SNP array or CNV-seq enable us to detect the origin and actually describe the genetic content of sSMC, and so forth make it easier for genetic counselor to establish the genotype-phenotype correlations, therefore it is an outstanding technique and will be tendency in prenatal genetic diagnositics.
A total of 11 sSMC were successfully detected by SNP array or CNV-seq in our survey, 3 were likely pathogenic, 3 were a variant of unknow significance and 5 were likely benign. In clinical, the outcomes of many cases were difficult to predict, due to their unclear origins, or different proportions of mosaicism and the possibility of uniparental disomy (UPD).

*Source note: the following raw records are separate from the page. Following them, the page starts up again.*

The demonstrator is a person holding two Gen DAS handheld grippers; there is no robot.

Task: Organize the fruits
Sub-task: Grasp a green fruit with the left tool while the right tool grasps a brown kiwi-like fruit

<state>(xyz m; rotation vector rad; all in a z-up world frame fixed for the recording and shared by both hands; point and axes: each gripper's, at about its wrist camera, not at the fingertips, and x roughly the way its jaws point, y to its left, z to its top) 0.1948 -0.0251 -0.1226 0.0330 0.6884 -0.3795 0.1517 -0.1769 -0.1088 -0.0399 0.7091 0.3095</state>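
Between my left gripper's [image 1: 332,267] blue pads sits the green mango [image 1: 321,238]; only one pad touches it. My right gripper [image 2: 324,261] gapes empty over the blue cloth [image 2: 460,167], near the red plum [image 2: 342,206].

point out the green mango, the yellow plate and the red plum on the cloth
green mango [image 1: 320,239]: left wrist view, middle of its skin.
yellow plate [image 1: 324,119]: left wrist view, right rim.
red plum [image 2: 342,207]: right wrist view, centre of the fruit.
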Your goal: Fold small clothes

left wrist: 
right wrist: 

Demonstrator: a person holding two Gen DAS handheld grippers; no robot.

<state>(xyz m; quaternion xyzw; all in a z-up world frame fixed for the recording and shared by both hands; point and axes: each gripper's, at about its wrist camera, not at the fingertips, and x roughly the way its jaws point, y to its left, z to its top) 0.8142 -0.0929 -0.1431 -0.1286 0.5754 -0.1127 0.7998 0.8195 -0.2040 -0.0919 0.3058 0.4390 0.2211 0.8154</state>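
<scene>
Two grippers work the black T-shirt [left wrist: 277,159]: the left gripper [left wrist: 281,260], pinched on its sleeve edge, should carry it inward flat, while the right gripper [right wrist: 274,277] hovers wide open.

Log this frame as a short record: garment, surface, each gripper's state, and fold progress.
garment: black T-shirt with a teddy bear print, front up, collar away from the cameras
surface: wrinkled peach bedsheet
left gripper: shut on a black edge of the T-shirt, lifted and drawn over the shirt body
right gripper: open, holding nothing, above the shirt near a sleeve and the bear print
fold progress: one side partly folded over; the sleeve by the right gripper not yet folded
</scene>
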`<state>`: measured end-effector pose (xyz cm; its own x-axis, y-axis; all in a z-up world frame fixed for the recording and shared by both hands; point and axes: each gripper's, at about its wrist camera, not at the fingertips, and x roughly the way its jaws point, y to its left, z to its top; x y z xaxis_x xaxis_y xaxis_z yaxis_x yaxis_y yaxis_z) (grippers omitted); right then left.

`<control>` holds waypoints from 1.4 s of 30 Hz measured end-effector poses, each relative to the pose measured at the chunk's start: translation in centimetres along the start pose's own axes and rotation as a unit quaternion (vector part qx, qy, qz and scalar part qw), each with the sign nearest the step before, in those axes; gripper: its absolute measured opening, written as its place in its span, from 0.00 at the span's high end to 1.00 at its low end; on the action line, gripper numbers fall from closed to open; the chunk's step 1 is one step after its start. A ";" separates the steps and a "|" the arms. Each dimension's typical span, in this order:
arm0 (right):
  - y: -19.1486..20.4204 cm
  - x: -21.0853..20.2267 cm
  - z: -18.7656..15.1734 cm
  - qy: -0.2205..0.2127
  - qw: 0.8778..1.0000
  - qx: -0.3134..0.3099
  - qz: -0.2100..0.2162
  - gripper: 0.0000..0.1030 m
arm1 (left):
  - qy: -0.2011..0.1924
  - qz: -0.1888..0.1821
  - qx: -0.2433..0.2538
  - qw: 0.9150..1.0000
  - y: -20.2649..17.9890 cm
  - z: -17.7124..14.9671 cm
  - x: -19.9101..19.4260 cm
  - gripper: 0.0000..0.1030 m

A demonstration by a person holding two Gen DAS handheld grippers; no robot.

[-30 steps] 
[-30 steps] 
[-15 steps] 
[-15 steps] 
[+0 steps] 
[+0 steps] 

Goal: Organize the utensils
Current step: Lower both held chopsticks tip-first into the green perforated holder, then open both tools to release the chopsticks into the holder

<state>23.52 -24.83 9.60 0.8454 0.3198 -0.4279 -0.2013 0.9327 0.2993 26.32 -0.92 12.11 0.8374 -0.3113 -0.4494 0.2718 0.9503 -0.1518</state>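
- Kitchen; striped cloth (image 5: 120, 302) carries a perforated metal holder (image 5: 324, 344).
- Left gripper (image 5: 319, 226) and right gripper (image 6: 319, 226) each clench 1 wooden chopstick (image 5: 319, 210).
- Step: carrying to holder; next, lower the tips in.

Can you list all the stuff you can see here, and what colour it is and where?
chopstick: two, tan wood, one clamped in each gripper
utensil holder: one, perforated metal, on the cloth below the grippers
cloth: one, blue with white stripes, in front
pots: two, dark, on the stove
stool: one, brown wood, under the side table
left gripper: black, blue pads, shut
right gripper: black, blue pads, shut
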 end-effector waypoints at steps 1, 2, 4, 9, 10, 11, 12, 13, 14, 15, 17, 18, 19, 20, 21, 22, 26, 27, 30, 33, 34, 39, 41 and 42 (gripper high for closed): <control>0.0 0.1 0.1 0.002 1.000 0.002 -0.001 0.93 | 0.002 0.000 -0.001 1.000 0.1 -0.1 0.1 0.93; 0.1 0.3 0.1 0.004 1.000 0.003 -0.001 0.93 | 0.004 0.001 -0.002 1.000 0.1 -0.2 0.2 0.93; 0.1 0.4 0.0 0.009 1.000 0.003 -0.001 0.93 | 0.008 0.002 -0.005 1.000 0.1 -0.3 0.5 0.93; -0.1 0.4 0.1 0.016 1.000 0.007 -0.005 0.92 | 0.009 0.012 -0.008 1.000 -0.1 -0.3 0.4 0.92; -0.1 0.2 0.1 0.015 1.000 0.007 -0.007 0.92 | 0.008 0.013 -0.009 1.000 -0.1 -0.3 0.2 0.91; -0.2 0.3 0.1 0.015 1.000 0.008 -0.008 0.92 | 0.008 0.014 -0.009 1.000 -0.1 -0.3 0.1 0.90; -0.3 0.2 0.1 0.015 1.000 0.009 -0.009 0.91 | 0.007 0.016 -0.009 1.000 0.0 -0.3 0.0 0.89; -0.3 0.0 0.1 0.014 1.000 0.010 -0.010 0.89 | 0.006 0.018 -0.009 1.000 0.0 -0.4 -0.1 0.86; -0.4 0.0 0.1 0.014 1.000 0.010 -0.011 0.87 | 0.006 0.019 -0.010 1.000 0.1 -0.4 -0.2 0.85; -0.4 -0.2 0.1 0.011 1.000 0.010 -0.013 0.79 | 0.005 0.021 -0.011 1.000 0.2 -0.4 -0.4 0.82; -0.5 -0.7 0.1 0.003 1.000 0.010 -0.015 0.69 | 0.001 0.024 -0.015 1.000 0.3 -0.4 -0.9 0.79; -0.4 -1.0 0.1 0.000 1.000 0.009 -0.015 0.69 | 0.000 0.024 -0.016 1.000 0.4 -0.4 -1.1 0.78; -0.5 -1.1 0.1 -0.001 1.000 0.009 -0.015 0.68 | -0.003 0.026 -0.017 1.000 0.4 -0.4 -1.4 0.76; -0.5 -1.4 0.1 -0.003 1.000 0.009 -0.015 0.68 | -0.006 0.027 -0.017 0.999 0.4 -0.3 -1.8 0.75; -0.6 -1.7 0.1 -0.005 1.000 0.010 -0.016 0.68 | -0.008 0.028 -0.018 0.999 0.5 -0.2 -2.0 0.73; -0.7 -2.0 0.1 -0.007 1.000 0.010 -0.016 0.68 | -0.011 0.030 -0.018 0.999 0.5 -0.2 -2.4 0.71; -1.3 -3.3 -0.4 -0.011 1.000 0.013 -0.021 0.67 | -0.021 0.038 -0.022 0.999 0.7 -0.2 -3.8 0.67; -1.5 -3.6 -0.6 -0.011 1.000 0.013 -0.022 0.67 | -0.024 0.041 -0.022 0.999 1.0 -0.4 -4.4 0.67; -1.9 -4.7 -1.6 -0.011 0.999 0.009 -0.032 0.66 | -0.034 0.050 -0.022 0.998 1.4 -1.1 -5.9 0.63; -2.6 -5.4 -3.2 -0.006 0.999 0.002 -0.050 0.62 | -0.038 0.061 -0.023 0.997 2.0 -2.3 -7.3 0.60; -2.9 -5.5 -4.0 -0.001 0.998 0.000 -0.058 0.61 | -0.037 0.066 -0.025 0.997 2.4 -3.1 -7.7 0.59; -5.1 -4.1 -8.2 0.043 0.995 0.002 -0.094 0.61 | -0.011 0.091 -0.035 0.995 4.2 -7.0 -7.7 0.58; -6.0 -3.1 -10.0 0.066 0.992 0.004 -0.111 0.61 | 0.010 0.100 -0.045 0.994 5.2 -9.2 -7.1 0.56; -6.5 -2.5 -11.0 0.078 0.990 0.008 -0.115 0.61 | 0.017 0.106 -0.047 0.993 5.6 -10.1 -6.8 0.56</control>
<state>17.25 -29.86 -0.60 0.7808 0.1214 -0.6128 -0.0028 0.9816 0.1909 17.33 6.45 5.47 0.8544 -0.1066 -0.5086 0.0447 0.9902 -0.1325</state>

What noteworthy is that detailed molecular characterization of sSMC could contribute to precise prenatal counseling and help precise decision makings of the fetuses with sSMC. Whiles, there are some limitations in the current study. Firstly, the consequent CNV-seq analyses of the fetal tissues after abortion were not conducted. Secondly, the CNV-seq analyses of case 8–11 could not exclude the probability of UPD in the initial chromosome. Thirdly, we could not get the children’s karyotyping of peripheral blood or other body tissues in case 12 and 16.
In conclusion, our research emphasize the combination of traditional cytogenetic and further molecular cytogenetic methods in characterization of small maker chromosome, which could make an easier understanding of the relationships between sSMC and the resulting phenotypes.